The Registrant, a Delaware limited partnership and a registered investment adviser, and its
affiliated entities, provide investment advisory services to investment funds privately offered to
qualified investors in the United States and elsewhere. The Registrant commenced operations in
June 2012.
The Registrant’s clients include Amulet Capital Fund I, L.P. (“Fund I”), Amulet Capital
Fund II, L.P. (“Fund II”), Amulet Capital Fund III, L.P. (“Fund III”), Amulet Capital Network
Fund II, L.P. (“Network Fund”), Amulet Capital Remedy Co-Invest, L.P. (“Remedy”), and Stork
SPV L.P. (“Stork”) (together with any future private investment funds to which Amulet Capital
and/or its affiliates provide investment advisory services, the “Funds” and each, a “Fund”).
Amulet Capital Fund GP, L.P., Amulet Capital Fund II GP, L.P., Amulet Capital Fund III GP, L.P.
and Stork SPV GP, L.P., are general partner entities affiliated with the Registrant (together with
any current or future affiliated general partner entities, the “General Partners” and each a
“General Partner,” and the General Partners together with the Registrant and their respective
current or future affiliated entities, “Amulet Capital”).
Each General Partner is, or will be, subject to the Advisers Act pursuant to the Registrant’s
registration in accordance with SEC guidance. This Brochure also describes the business practices
of the General Partners, which operate as a single advisory business together with the Registrant.
The Funds are private equity funds and invest through negotiated transactions in operating
entities, generally referred to herein as “portfolio companies.” Certain Funds invest in a single
portfolio company, including OHPE, Remedy, and Stork. The Network Fund invests in parallel
and on substantially the same terms and in the same fixed percentage in Fund II portfolio
investments subject to legal, tax, regulatory and other similar considerations. Amulet Capital’s
investment advisory services to the Funds consist of identifying and evaluating investment
opportunities, negotiating the terms of investments, managing and monitoring investments and
achieving dispositions for such investments. Although investments are made predominantly in
non-public companies, investments in public companies are permitted. Where such investments
consist of portfolio companies, the senior principals or other personnel of Amulet Capital or its
affiliates generally serve on such portfolio companies’ respective boards of directors or otherwise
act to influence control over management of portfolio companies in which the Funds have invested.
Amulet Capital’s advisory services to the Funds are detailed in the applicable private
placement memoranda or other offering documents (each, a “Memorandum”), limited partnership
or other operating agreements or governing documents
(each, a “Partnership Agreement” and,
together with any relevant Memorandum, the “Governing Documents”) and are further described
below under “Methods of Analysis, Investment Strategies and Risk of Loss.” Investors in the
Funds (generally referred to herein as “investors” or “limited partners”) participate in the overall
investment program for the applicable Fund but may be excused from a particular investment due
to legal, regulatory or other agreed-upon circumstances pursuant to the relevant Partnership
Agreement. The Funds or the General Partners generally enter into side letters or other similar
agreements (“Side Letters”) with certain investors that have the effect of establishing rights
(including economic or other terms) under, or altering or supplementing the terms of, the relevant
Partnership Agreement with respect to such investors.

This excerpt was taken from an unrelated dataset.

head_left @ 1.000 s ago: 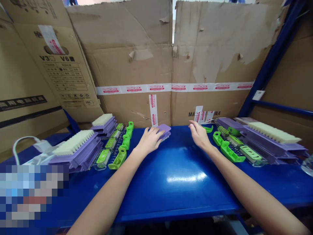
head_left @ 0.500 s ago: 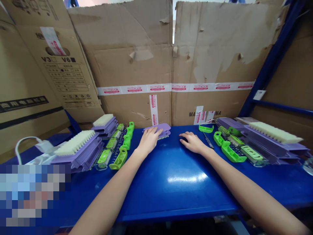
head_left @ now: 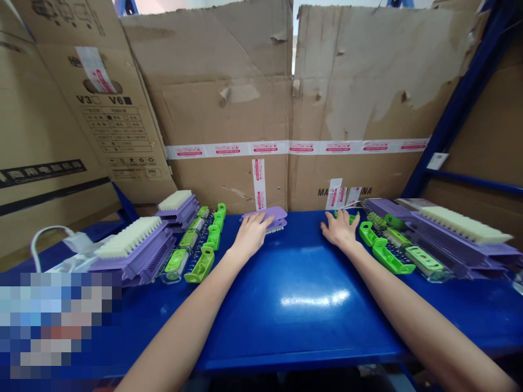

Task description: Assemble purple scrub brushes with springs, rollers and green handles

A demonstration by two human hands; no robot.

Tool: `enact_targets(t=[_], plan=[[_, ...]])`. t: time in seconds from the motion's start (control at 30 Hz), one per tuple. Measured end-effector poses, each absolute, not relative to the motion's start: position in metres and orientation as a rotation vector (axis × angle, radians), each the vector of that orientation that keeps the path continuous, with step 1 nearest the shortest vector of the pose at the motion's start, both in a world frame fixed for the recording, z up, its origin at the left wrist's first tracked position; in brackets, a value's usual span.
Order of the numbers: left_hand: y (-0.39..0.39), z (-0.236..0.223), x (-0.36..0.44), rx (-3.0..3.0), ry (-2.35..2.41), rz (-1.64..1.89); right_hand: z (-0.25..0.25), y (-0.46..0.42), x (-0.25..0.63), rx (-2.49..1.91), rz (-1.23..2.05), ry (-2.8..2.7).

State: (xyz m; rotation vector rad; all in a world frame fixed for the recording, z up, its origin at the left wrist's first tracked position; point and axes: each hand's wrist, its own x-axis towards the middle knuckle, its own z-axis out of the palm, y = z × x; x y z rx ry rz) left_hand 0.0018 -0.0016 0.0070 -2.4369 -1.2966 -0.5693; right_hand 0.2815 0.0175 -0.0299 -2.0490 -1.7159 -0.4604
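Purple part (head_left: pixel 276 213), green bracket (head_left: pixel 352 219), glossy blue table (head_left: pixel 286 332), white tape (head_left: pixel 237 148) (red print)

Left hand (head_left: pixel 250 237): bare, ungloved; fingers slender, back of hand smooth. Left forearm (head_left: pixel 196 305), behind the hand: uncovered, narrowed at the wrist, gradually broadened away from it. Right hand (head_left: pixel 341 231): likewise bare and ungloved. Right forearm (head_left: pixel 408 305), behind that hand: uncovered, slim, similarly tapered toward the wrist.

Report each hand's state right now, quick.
Left hand: fingers on the purple piece; whether its grip is closed cannot be told.
Right hand: open, fingers spread by a green piece, nothing visibly held.
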Motion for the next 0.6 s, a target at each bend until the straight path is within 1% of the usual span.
enact_targets(t=[0.17, 0.33, 0.5, 0.6], plan=[[-0.001, 0.006, 0.002, -2.426, -1.313, -0.541, -0.032, 0.026, 0.283, -2.063, -0.347, -1.75], [0.0, 0.006, 0.002, -2.424, -1.303, -0.543, -0.028, 0.025, 0.278, -1.975, -0.195, -1.767], [-0.001, 0.008, 0.002, -2.435, -1.291, -0.537, -0.02, 0.021, 0.269, -1.675, -0.122, -1.819], [-0.003, 0.009, 0.002, -2.433, -1.298, -0.516, -0.012, 0.016, 0.263, -1.456, -0.077, -1.748]])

Additionally, as permitted by the Governing Documents, Amulet Capital expects to
provide (or agree to provide) investment or co-investment opportunities (including the opportunity
to participate in co-invest vehicles) to certain investors, including investors in the Funds, other
sponsors, market participants, finders, consultants and other service providers, portfolio company
management or personnel, Amulet Capital personnel and/or certain other persons associated with
Amulet Capital and/or its affiliates. Such co-investments often involve investment and disposal of
interests in the applicable portfolio company at the same time and on the same terms as the Fund
making the investment. However, for strategic and other reasons, a co-investor or co-invest vehicle
may purchase a portion of an investment from one or more Funds after such Funds have
consummated their investment in the portfolio company (also known as a post-closing sell-down
or transfer). Any such purchase from a Fund by a co-investor or co-invest vehicle generally occurs
shortly after such Fund’s completion of the investment to avoid any changes in valuation of the
investment, but in certain instances could be well after the Fund’s initial purchase. Where
appropriate, and in Amulet Capital’s sole discretion, Amulet Capital is authorized to charge
interest on the purchase to the co-investor or co-invest vehicle (or otherwise equitably to adjust
the purchase price under certain conditions), and to seek reimbursement to the relevant Fund for
related costs. However, to the extent such amounts are not so charged or reimbursed, they generally
will be borne by the relevant Fund.
As of December 31, 2023, the Registrant managed approximately $2,679,428,369 in client
assets on a discretionary basis. Amulet Capital Partners, L.L.C., a Delaware limited liability
company, acts as the general partner of the Registrant. The Registrant is principally owned by
Ramsey Frank and Jay Rose.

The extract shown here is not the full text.